You should choose some aspect of the Feminist criticism (not the entire theory, but a particular aspect) and apply that theory as a means of analyzing one of the novels you have read. There is no professor assigned prompt for this essay. This class is Advanced Composition and Critical Thinking, and part of being an advanced writer and a critical thinker is being able to come up with your own topic and thesis with certain parameters. You have to figure out what it is you want us to know about the novel when analyzed the particular lens of a particular theory.
Here are the questions that can be as a thesis:
1. What does the work reveal about the operations (economically, politically,
socially, or psychologically) of patriarchy? How are women portrayed? How
do these portrayals relate to the gender issues of the period in which the
novel was written or is set? In other words, does the work reinforce or
undermine patriarchal ideology? (In the first case, we might say that the
text has a patriarchal agenda. In the second case, we might say that the
text has a feminist agenda. Texts that seem to both reinforce and under‐
mine patriarchal ideology might be said to be ideologically conflicted.)

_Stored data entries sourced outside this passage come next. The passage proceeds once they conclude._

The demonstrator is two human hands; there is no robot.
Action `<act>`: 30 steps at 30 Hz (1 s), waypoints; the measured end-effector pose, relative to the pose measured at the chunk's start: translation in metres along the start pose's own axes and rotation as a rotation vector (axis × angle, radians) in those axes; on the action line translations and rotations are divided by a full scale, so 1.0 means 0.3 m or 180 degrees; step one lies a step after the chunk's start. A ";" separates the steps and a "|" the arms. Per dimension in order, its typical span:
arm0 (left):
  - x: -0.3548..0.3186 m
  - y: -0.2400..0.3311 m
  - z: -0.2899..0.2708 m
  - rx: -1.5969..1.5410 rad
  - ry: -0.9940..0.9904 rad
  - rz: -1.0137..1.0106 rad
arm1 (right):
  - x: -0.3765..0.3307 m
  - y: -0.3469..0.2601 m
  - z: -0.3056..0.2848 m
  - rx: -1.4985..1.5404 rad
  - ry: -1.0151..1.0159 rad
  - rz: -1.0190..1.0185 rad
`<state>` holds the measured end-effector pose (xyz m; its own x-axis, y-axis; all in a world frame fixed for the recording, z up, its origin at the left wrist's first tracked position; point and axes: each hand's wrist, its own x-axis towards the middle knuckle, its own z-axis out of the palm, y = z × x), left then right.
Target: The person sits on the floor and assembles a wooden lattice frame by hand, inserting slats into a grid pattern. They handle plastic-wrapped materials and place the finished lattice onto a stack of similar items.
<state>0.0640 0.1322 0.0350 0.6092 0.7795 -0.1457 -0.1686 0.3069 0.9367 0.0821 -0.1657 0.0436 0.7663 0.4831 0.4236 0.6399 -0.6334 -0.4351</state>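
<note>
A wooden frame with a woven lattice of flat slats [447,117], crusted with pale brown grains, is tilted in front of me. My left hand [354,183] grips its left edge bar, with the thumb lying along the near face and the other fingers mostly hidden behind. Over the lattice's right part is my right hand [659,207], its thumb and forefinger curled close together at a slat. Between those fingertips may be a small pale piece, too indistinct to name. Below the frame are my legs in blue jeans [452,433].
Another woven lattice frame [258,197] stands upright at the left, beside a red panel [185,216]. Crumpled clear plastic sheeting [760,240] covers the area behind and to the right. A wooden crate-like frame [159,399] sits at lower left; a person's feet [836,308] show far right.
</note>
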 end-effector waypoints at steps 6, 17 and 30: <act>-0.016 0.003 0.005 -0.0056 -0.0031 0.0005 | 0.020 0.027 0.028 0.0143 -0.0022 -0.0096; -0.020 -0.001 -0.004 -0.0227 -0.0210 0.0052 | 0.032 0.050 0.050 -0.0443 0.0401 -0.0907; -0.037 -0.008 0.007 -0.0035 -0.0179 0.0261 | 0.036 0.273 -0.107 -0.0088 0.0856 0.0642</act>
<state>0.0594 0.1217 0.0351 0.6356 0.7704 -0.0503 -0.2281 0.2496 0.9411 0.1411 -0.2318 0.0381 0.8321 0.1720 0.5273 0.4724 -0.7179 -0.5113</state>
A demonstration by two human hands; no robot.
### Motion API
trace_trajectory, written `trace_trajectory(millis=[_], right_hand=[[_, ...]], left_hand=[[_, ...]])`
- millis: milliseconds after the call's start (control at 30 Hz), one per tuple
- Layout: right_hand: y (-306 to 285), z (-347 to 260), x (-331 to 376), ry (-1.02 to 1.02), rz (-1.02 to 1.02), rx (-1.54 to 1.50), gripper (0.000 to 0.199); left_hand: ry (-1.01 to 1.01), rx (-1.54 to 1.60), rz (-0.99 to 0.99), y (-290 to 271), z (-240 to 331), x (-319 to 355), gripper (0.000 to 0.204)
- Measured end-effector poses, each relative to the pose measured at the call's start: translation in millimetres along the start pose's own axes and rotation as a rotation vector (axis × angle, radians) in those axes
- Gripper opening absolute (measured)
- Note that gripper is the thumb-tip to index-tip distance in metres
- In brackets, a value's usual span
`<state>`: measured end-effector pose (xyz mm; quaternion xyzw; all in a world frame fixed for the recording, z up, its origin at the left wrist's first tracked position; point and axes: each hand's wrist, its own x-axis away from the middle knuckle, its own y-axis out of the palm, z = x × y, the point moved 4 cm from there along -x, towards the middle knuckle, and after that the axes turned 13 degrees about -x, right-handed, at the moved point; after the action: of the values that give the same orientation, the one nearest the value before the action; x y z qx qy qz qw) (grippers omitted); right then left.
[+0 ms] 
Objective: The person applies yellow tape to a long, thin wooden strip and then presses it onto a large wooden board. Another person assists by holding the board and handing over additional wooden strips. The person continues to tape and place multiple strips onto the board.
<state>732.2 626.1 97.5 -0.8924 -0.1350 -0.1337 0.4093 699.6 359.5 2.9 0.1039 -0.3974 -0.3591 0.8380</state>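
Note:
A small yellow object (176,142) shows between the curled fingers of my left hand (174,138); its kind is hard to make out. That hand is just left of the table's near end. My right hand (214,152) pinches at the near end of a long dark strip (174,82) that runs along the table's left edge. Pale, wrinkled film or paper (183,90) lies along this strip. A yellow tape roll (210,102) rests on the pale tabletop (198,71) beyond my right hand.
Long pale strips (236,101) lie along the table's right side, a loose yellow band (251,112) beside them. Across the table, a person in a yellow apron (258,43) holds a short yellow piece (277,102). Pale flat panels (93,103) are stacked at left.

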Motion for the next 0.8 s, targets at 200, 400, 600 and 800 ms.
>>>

2. What does the work suggest about the ways in which race, class, and/or other
cultural factors intersect with gender in producing women’s experience?
3. How is the work “gendered”? That is, how does it seem to define feminin‐
ity and masculinity? Does the characters’ behavior always conform to their
assigned genders? Does the work suggest that there are genders other than
feminine and masculine? What seems to be the work’s attitude toward the
gender(s) it portrays? For example, does the work seem to accept, question,
or reject the traditional view of gender?
4. What does the work imply about the possibilities of sisterhood as a mode of
resisting patriarchy and/or about the ways in which women’s situations in the
world—economic, political, social, or psychological—might be improved?
5. What does the history of the work’s reception by the public and by the
critics tell us about the operations of patriarchy? Has the literary work been
ignored or neglected in the past? Why? Or, if recognized in the past, is the
work ignored or neglected now? Why?
6. What does the work suggest about women’s creativity? In order to answer
this question, biographical data about the author and historical data about
the culture in which she lived will be required.
7. What might an examination of the author’s style contribute to the ongo‐
ing efforts to delineate a specifically feminine form of writing (for example,
écriture féminine)?
8. What role does the work play in terms of women’s literary history and liter‐
ary tradition?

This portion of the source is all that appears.